There are two reservations though. One is that as you've acknowledged, the hybrid element of the human power cannot be ignored since it an important part of the e-bike in law as well as in practice.
The other reservation is that in most implementations of the Panosonic system, hub gears are used and they are much less efficient than derailleur gears. Also most of an e-bike's life is spent in top gear which in a hub gear is at the extreme of inefficiency, having the largest degree of gearing up.
I think it's partly for those two reasons that most Panasonic motor bikes on test return lower average speeds than most hub motor bikes, these tested by the same people on the same routes. (A to B magazine). Typically the Panasonic motored bikes return averages of 12 to 13 mph and the hub motor bikes 13 to 16 mph. This is also my own experience, even in my very hilly area, where my Lafree returned a 12.4 mph average over it's life and my two hub motor bikes return 16 and 19 mph averages.

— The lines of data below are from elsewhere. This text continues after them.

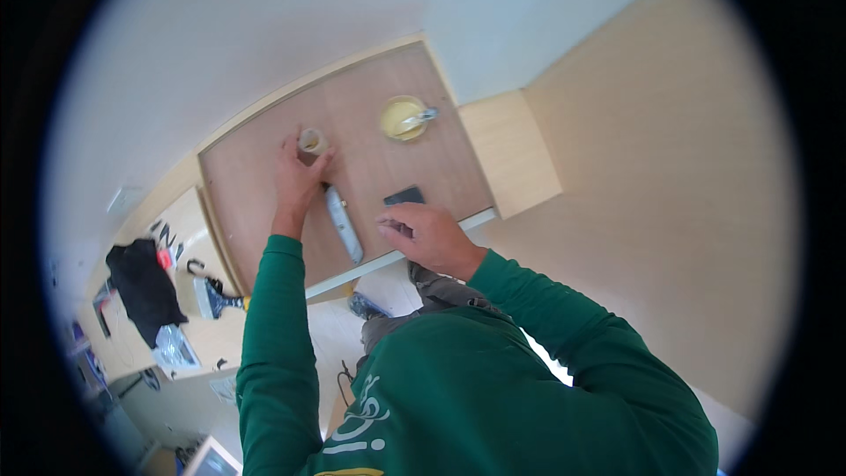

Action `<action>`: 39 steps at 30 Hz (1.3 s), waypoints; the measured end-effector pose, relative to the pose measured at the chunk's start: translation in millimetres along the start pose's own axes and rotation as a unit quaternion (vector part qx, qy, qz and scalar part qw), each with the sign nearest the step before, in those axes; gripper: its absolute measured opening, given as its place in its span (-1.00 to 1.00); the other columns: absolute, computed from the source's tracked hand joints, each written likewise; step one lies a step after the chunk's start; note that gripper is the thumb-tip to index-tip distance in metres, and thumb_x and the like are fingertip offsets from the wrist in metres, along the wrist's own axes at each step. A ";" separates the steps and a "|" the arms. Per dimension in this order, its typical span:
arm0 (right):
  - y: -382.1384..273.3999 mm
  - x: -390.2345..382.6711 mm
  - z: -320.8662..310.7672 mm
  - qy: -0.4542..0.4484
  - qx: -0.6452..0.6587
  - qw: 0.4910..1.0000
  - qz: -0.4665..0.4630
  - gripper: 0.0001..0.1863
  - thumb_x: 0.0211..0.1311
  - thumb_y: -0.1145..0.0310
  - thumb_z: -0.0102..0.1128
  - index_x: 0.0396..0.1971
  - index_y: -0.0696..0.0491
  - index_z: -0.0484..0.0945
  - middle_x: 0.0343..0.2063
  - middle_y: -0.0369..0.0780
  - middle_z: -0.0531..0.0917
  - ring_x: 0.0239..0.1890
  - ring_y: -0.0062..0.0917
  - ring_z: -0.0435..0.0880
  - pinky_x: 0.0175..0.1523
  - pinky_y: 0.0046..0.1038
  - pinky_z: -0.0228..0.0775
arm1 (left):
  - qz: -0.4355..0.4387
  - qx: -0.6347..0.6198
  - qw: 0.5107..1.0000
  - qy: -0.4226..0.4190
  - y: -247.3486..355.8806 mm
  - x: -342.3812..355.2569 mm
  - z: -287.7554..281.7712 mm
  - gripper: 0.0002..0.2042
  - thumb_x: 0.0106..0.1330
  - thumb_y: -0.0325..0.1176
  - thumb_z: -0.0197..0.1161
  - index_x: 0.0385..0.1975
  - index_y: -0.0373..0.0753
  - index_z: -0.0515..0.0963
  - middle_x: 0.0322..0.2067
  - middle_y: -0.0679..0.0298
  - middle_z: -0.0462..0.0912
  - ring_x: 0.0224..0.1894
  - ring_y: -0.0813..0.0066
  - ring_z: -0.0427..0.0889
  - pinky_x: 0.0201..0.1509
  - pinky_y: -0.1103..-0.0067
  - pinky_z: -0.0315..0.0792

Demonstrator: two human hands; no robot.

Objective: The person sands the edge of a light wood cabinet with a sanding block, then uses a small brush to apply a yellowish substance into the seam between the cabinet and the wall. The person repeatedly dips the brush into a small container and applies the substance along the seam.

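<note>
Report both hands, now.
Left hand: curved around a small cup; whether gripping cannot be told.
Right hand: loosely curled; whether holding anything cannot be told.

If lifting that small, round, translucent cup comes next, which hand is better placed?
Probably the left hand: it curves around the cup, while the right hand is farther off, near the dark, flat, rectangular object.

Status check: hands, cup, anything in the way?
Left hand: fingers around small cup. Right hand by dark flat object, grip unclear. Cup over brown tabletop, contact unclear. Pale elongated object between hands, possibly obstructing.
</note>
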State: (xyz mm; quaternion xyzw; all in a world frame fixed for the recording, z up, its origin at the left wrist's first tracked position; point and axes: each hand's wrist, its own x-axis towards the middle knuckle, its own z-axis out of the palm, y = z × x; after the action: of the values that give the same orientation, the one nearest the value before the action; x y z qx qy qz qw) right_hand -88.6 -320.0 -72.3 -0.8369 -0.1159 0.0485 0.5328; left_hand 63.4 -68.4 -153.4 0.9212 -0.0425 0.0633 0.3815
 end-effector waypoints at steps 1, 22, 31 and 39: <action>-1.6 -2.2 -2.7 0.002 -0.002 1.000 0.004 -0.77 0.40 0.35 0.36 -0.05 0.13 0.72 -0.32 -0.12 0.75 -0.35 -0.35 0.73 -0.18 -0.37 0.60 | 0.014 -0.021 1.000 0.003 -6.0 2.2 6.8 -0.46 0.27 -0.16 0.55 0.21 -0.21 0.62 0.12 0.05 0.63 0.10 0.08 0.64 0.18 0.28 0.53; -21.6 -24.0 -30.3 0.000 -0.101 0.993 -0.054 -0.89 0.31 0.30 0.37 -0.20 -0.10 0.75 -0.36 -0.24 0.68 -0.27 -0.25 0.71 -0.18 -0.23 0.57 | 0.039 -0.130 0.965 -0.224 134.4 -139.0 -31.7 -0.53 0.14 -0.52 0.54 0.11 -0.23 0.67 0.03 0.07 0.70 0.04 0.08 0.70 0.13 0.30 0.58; -23.6 -46.9 -35.7 -0.135 -0.192 0.972 -0.031 -0.89 0.32 0.25 0.30 -0.37 -0.07 0.68 -0.45 -0.19 0.69 -0.31 -0.18 0.74 -0.24 -0.14 0.55 | 0.042 -0.129 0.940 -0.312 133.7 -160.0 -28.4 -0.48 0.05 -0.53 0.51 0.12 -0.19 0.68 0.01 0.05 0.69 0.05 0.00 0.70 0.13 0.26 0.59; -16.0 -56.2 -30.1 -0.141 -0.215 0.966 -0.008 -0.80 0.29 0.22 0.28 -0.49 -0.03 0.64 -0.53 -0.12 0.68 -0.36 -0.16 0.74 -0.26 -0.14 0.54 | 0.086 -0.101 0.932 -0.338 139.3 -156.9 -25.3 -0.46 0.03 -0.54 0.50 0.11 -0.19 0.68 0.01 0.01 0.68 0.06 -0.05 0.69 0.16 0.25 0.59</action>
State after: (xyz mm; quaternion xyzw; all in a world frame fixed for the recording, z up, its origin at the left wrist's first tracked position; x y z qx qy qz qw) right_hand -139.2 -353.8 -47.4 -0.9155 -0.2040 0.1356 0.3192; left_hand -111.5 -144.1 -61.8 0.8376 -0.2536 -0.2239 0.4288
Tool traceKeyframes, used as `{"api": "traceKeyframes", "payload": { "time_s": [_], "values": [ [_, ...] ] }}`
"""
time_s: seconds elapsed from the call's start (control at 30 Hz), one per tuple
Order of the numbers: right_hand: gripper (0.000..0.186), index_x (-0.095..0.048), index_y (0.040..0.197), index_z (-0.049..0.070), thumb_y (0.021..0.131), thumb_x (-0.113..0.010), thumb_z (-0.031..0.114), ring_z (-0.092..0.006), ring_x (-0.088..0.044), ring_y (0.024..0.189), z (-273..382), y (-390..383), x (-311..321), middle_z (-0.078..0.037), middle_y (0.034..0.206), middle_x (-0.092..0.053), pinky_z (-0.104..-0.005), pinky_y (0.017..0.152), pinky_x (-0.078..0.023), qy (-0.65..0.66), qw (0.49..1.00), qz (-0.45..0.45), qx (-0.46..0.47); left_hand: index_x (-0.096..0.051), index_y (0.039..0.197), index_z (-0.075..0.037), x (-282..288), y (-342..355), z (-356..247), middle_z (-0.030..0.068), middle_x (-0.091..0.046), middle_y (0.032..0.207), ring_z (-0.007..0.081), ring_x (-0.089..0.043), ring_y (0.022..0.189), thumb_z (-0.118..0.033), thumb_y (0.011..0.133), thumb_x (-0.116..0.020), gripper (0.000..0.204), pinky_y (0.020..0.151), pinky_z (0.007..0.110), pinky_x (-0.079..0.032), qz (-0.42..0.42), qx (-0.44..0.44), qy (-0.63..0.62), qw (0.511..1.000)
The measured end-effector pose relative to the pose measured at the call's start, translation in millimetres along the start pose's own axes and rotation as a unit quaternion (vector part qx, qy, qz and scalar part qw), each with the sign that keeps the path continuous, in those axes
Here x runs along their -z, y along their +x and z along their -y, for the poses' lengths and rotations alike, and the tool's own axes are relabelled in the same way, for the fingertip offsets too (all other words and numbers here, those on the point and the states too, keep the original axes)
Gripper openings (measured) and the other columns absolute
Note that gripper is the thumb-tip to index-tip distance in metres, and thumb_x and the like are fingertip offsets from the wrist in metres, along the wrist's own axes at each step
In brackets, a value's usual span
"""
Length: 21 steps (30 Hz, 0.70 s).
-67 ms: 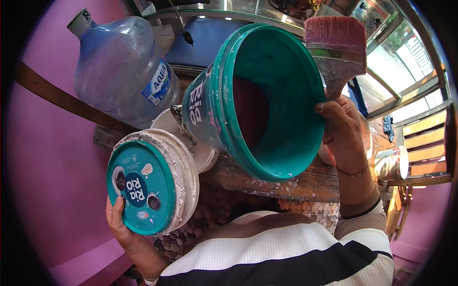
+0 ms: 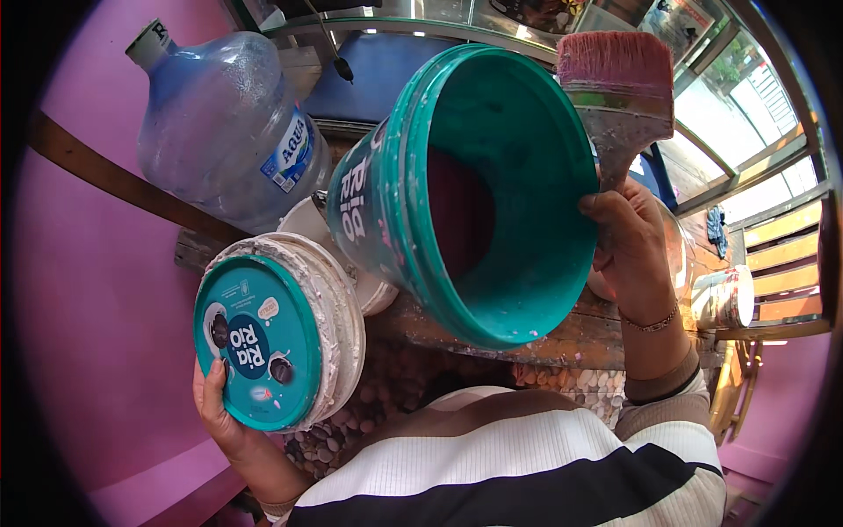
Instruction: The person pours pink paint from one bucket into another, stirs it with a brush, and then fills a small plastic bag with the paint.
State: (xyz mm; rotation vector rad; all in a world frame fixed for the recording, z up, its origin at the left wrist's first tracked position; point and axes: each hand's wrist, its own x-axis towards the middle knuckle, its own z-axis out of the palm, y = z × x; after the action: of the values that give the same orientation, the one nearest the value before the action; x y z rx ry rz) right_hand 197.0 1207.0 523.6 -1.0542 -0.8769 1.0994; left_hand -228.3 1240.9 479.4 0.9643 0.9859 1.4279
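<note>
A teal plastic bucket (image 2: pixel 544 255) is tilted with its open mouth toward me; dark maroon shows at its bottom. My right hand (image 2: pixel 637 237) pinches the bucket's right rim and also grips the handle of a wide paintbrush (image 2: pixel 619 83), its pink-stained bristles pointing up. At lower left, my left hand (image 2: pixel 224 413) holds the edge of a round teal lid (image 2: pixel 294 329), thumb on its face. Behind that lid are paint-crusted white rims (image 2: pixel 342 351); whether they are stacked lids or a tub I cannot tell.
A large clear water jug (image 2: pixel 215 132) stands at upper left by the pink wall (image 2: pixel 88 290). Behind the lid, a white bucket (image 2: pixel 378 294) rests on the worn wooden bench (image 2: pixel 492 334). Another white paint-marked bucket (image 2: pixel 724 297) is at far right, near wooden slats (image 2: pixel 786 277).
The teal bucket has shifted slightly, its lower rim dropping and its base moving a little left. Both hands keep their holds.
</note>
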Motion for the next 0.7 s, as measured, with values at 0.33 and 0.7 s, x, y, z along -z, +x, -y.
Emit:
{"api": "traceKeyframes", "payload": {
  "time_s": [0.33, 0.7],
  "values": [
    [0.022, -0.059, 0.107, -0.003, 0.086, -0.059, 0.006, -0.0053, -0.047, 0.045, -6.7, -18.9, 1.2, -0.002, 0.071, -0.058, -0.0179, 0.040, -0.035, 0.008, 0.999, -0.008, -0.037, -0.054, 0.123, 0.004, 23.0, -12.9, 19.2, 0.0138, -0.066, 0.113, 0.0197, -0.066, 0.098, -0.016, 0.095, -0.054, 0.035, 0.086, 0.033, -0.055, -0.041, -0.019, -0.008, 0.999],
    [0.019, -0.059, 0.100, -0.004, 0.084, -0.060, 0.006, -0.0035, -0.044, 0.044, -14.5, -50.6, 22.7, -0.001, 0.069, -0.057, -0.0175, 0.039, -0.033, -0.051, 0.988, -0.021, -0.143, -0.057, 0.119, 0.006, 31.4, -21.4, 32.6, 0.0181, -0.068, 0.111, 0.0237, -0.070, 0.094, -0.017, 0.097, -0.050, 0.032, 0.082, 0.037, -0.059, -0.072, 0.052, -0.075, 0.993]
  ]
}}
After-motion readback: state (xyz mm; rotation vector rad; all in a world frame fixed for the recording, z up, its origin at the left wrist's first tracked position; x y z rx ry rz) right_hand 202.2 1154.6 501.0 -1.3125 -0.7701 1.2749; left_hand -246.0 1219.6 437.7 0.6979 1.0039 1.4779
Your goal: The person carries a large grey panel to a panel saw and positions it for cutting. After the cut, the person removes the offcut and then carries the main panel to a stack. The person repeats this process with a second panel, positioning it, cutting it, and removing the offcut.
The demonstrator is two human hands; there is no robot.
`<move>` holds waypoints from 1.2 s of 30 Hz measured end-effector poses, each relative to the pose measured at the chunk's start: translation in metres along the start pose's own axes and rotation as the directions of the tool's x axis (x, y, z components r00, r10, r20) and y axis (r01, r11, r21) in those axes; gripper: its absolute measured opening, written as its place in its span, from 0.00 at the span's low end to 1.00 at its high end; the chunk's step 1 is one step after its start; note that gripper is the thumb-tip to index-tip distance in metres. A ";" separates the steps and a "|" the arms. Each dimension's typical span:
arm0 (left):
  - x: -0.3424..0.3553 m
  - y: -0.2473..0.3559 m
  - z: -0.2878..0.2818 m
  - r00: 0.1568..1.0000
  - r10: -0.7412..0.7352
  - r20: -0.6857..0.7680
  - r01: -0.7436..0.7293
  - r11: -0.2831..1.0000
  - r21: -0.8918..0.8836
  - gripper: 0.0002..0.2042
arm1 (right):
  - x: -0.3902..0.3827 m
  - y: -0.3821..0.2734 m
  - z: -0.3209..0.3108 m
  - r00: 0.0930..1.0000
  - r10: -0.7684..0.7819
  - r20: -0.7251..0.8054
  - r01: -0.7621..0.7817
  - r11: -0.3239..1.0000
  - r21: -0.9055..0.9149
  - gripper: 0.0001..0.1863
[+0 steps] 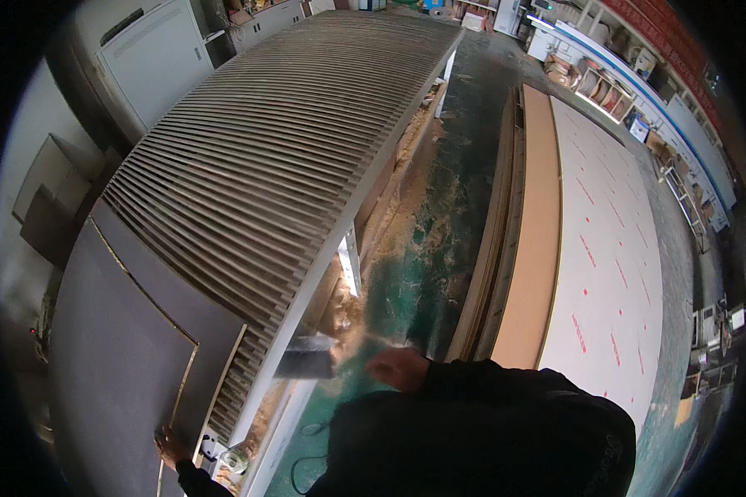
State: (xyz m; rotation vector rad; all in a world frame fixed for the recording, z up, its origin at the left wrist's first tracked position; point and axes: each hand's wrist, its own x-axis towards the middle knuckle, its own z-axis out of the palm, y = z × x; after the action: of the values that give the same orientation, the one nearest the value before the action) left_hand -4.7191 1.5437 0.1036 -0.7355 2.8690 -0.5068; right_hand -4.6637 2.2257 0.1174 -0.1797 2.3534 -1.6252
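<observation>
A dark grey panel (116, 323) lies on the slatted machine bed, cut through by a pale-edged line that bends at a corner. My left hand (171, 448) rests on this panel by the cut line, near its lower right edge, fingers stretched out. Beyond the bed's right edge, my right hand (398, 369) is closed and smeared by motion. It seems to grip a brush (305, 360), whose wide dark head points left towards the bed's rail. The brush's handle is too blurred to make out clearly.
The slatted bed (249, 157) stretches away ahead. Sawdust (406, 182) lies along its right side over the green floor (398, 286). To the right stands a stack of boards (526, 232) with a white, red-marked sheet (605, 257). A grey cabinet (157, 58) stands far left.
</observation>
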 end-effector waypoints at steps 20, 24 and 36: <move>-0.026 0.214 -0.143 0.906 -0.384 -0.177 0.257 0.834 -0.489 0.34 | 0.097 0.078 -0.224 0.985 -0.153 -0.076 0.135 0.971 -0.196 0.13; -0.019 0.242 -0.145 0.918 -0.396 -0.028 0.355 0.851 -0.388 0.41 | 0.122 0.089 -0.252 0.985 -0.151 -0.078 0.147 0.988 -0.054 0.10; -0.106 0.411 -0.249 0.848 -0.500 -0.177 0.242 0.661 -0.710 0.32 | 0.200 0.076 -0.392 0.947 -0.294 0.130 0.296 0.955 0.001 0.08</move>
State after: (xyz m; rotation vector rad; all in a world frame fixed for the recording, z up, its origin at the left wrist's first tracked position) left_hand -4.8615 2.0061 0.1958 -1.5221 3.2413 0.4817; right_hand -4.9652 2.5535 0.1458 -0.6503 2.3299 -1.6614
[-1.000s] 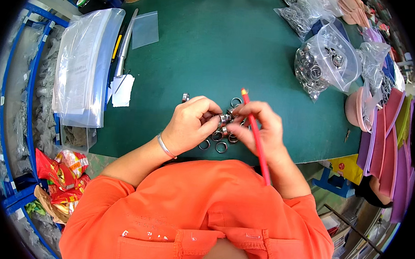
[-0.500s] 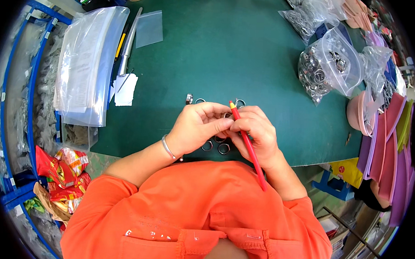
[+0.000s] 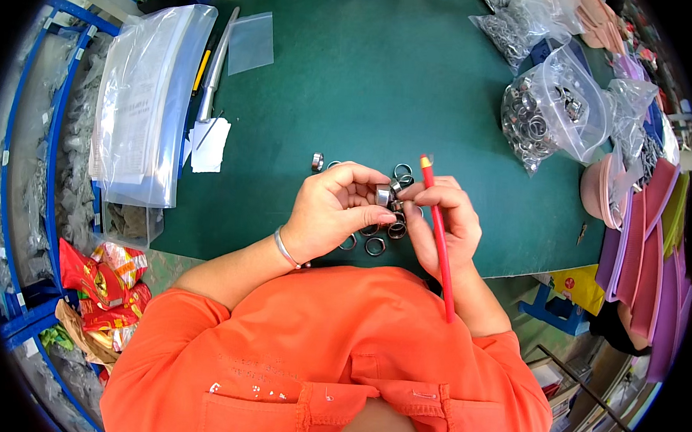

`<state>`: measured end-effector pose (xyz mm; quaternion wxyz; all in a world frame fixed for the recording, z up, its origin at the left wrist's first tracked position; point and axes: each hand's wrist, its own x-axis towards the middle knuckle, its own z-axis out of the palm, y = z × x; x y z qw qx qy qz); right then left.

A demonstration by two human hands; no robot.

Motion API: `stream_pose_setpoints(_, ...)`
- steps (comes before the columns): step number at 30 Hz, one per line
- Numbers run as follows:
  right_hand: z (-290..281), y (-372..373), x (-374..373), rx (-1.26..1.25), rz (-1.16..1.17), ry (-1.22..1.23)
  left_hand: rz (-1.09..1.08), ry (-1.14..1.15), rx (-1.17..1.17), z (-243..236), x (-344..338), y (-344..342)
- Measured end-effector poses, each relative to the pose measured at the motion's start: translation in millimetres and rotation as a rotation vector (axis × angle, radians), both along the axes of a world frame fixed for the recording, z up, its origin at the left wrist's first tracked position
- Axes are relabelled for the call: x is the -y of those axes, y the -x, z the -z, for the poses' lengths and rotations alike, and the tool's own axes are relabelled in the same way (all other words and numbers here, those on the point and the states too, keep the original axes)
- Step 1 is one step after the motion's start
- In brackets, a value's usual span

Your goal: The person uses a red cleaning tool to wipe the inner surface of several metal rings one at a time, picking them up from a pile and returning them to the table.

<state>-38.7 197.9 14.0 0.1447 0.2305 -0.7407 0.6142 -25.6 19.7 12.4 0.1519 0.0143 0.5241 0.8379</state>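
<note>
A shiny metal ring is pinched between the thumb and fingers of my left hand, over the near part of the green table. My right hand grips a red pencil, its yellow-banded end pointing away and its long end toward my chest. The right fingertips are close to the rings beside the left hand; whether they touch one I cannot tell. Several more metal rings lie around and under my hands, among them a ring near the table's front edge and a wide ring beyond my left hand.
To the left lie plastic-sleeved papers, a tapered metal rod, a small clear bag and a white paper scrap. A bag of rings, a pink cup and purple and pink strips crowd the right side.
My hands have moved apart, and the right one has shifted right with the pencil, now more upright. The ring in my left hand and rings between the hands now show.
</note>
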Motion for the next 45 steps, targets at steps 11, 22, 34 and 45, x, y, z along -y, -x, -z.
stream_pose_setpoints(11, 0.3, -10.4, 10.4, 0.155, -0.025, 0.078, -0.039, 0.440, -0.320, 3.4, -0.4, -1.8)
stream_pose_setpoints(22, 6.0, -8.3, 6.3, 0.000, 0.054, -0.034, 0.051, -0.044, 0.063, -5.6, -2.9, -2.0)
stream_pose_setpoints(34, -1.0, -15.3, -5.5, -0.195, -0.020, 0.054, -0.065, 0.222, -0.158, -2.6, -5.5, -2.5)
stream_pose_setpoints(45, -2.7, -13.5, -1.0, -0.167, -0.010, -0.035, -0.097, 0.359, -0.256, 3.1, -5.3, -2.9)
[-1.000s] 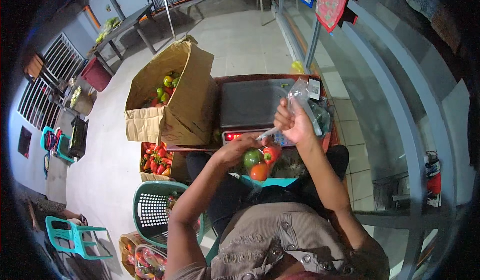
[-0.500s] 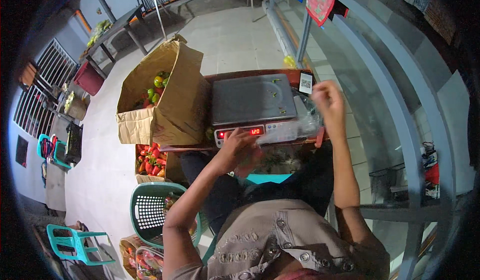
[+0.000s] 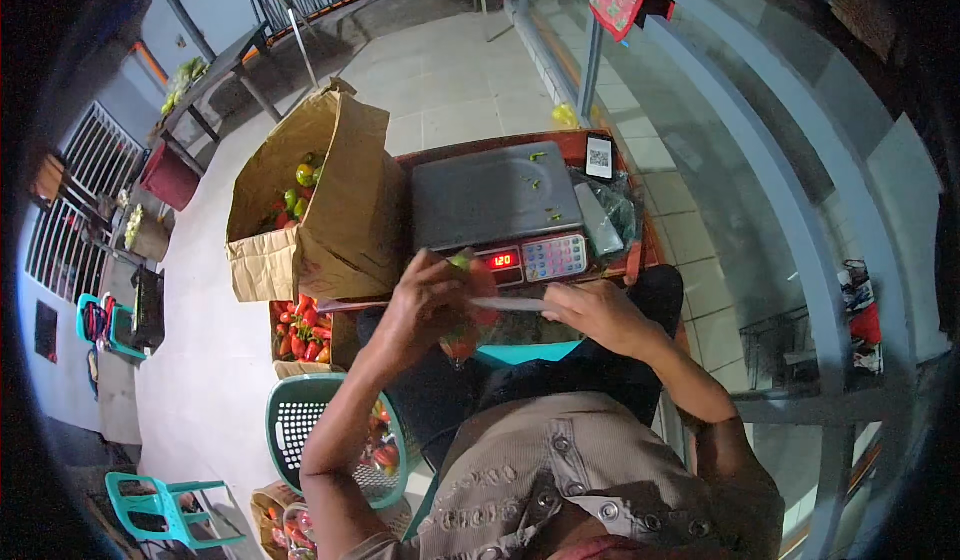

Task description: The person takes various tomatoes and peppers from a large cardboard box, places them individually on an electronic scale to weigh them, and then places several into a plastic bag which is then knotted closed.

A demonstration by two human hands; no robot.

The latter one has a very high geared hub motor to give 22 (illegal) mph maximum and therefore demands more of me on hills. That points to another reason for the difference, the Panasonic unit being not well matched to riders for best performance due to the low cadence allowed for maximum assistance, below 40 rpm. By contrast my hub motor bikes allow me to perform at my optimum.
However, this doesn't alter what you've said, and a bike and motor unit with software designed for best performance using drive through derailleur gears can indeed be very efficient. Of course my article was written for the UK law and what we have available to buy, hence the discrepancy.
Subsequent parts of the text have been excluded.